Able painters of the second rank were active in the middle and the third quarter of the sixth century. Their work equals or surpasses most of the vases in Group E, although it does not reach the level of Exekias at his best. We glance at two of them only. The Painter of Berlin 1686[38] is named after an amphora with a picture of a procession in honour of Athena, a humble forerunner of the frieze of the Parthenon.[39] The goddess herself stands at her altar, armed, and raising her spear. Her priestess stands in front of the altar, holding a bunch of sprigs; a man and a youth approach, and a youth leading a cow to be sacrificed. The musicians on the other side of the vase, two flute-players and two citharodes, also belong to the procession. All these
figures have a remote and hieratic air.
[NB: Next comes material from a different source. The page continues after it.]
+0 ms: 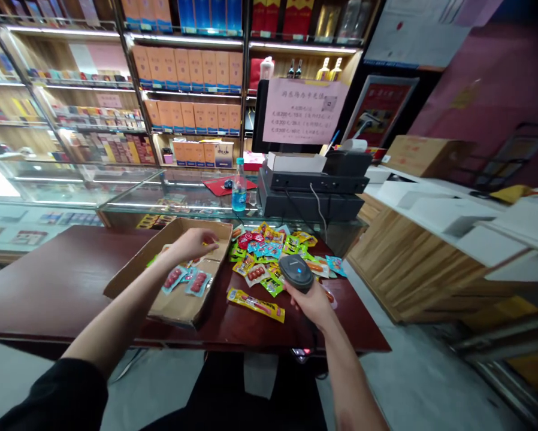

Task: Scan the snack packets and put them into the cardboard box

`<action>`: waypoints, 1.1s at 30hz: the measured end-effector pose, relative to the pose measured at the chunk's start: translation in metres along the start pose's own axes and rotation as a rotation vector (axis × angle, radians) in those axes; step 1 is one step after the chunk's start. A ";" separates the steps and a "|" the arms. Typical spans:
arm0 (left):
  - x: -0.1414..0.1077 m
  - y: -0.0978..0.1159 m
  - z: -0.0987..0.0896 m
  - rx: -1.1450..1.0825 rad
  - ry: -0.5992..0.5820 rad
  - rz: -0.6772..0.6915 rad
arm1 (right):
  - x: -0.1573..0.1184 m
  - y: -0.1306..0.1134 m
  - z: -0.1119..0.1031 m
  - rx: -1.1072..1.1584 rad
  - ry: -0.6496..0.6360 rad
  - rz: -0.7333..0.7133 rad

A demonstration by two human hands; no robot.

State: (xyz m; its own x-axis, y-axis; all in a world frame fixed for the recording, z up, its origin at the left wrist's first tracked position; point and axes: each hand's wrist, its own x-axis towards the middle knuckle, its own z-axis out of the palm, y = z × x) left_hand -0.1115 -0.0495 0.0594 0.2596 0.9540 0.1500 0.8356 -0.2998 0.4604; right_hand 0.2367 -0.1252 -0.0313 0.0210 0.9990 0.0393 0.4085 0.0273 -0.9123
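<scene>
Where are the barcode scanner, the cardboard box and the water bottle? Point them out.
barcode scanner [296, 272], head view, on its dark head, held in the right hand.
cardboard box [179, 305], head view, on its bare near floor.
water bottle [239, 188], head view, on its blue body.

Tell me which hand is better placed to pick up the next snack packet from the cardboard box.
Left. The left hand is already inside the cardboard box above the packets, while the right hand is occupied gripping the barcode scanner.

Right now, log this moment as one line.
left hand: inside open cardboard box | right hand: holds dark handheld scanner | pile of colourful snack packets on table
</scene>
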 end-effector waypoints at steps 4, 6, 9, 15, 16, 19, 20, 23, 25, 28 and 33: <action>0.034 0.058 0.056 0.026 -0.175 0.168 | -0.010 0.006 -0.009 0.006 0.032 0.022; 0.046 0.077 0.084 0.079 -0.280 0.211 | -0.017 0.007 -0.013 0.025 0.060 0.042; 0.055 0.089 0.120 0.202 -0.381 0.235 | -0.024 0.006 -0.017 0.044 0.091 0.035; 0.045 0.073 0.155 0.311 -0.354 0.265 | -0.025 0.020 -0.017 0.020 0.103 0.039; 0.043 0.071 0.156 0.323 -0.338 0.273 | -0.024 0.023 -0.015 0.012 0.101 0.037; 0.038 0.072 0.158 0.359 -0.299 0.290 | -0.020 0.026 -0.010 -0.012 0.075 0.048; 0.038 0.073 0.157 0.364 -0.283 0.288 | -0.020 0.025 -0.008 -0.018 0.066 0.056; 0.043 0.072 0.157 0.317 -0.243 0.228 | -0.019 0.018 -0.001 -0.025 0.036 0.071; 0.050 0.069 0.156 0.224 -0.205 0.146 | -0.018 0.014 0.002 -0.037 0.029 0.057; 0.061 0.061 0.155 -0.028 -0.130 0.003 | -0.017 0.009 0.007 -0.068 0.052 0.003; 0.070 0.054 0.158 -0.597 -0.131 -0.214 | -0.019 0.002 0.011 -0.098 0.061 -0.045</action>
State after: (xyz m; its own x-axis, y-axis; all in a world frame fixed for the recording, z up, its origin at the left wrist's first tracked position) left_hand 0.0281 0.0018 -0.0433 0.2056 0.9746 -0.0890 0.4722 -0.0191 0.8813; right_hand 0.2276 -0.1436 -0.0385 0.0551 0.9928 0.1068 0.4977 0.0654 -0.8649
The Minotaur amphora by the same painter in Oxford is less careful (pl. 78, 1), but the photograph shows the shape better than the reproductions of the Berlin vase, and the quality is equal to the average of Group E.[40] One of the artist's best works is a large amphora of type A in the Faina collection at Orvieto (pl. 78, 2–3), which has a good harnessing-scene on one side, and on the other Herakles struggling with Triton in the presence of Nereus and two Nereids.[41] Of the slighter pieces, we must be particularly grateful to the artist for his small amphora in Berlin (pl. 78, 4), with its well-known picture of a chorus of Knights,[42] a valuable record of the masquerades which contributed, when the time came, to the rise of Attic comedy.
The picture with which we conclude this chapter is on an amphora in the Vatican (pl. 78, 5–6).[43] In a wooded place a woman mourns for a dead warrior, her husband or her son. The body lies naked on a bed of branches. Fir-trees and planes, and on one of the firs a bird. The hero's armour, greaves, helmet, and shield. The artist had intended to draw the usual floral border above the picture and had ruled the lower line of it, but thought better. The woman has been taken to be the goddess Eos, mourning for her son Memnon, but one cannot be sure. The other side of the vase is disappointing, a trifling picture of Menelaos threatening Helen after the fall of Troy.[44] The mourning scene is worthy of Exekias. It is easy to say that the artist must be copying a work by someone else; it may be so, but there is no evidence for it. One would wish to find other vases by this painter; he is not very far from Group E, but cannot be counted as belonging to it. I see a resemblance to the prothesis on a fragment of which part is in Bonn, the other part lost.[45] The lesson is that fine work may be found on vases which cannot be assigned to any of the noted artists.[46]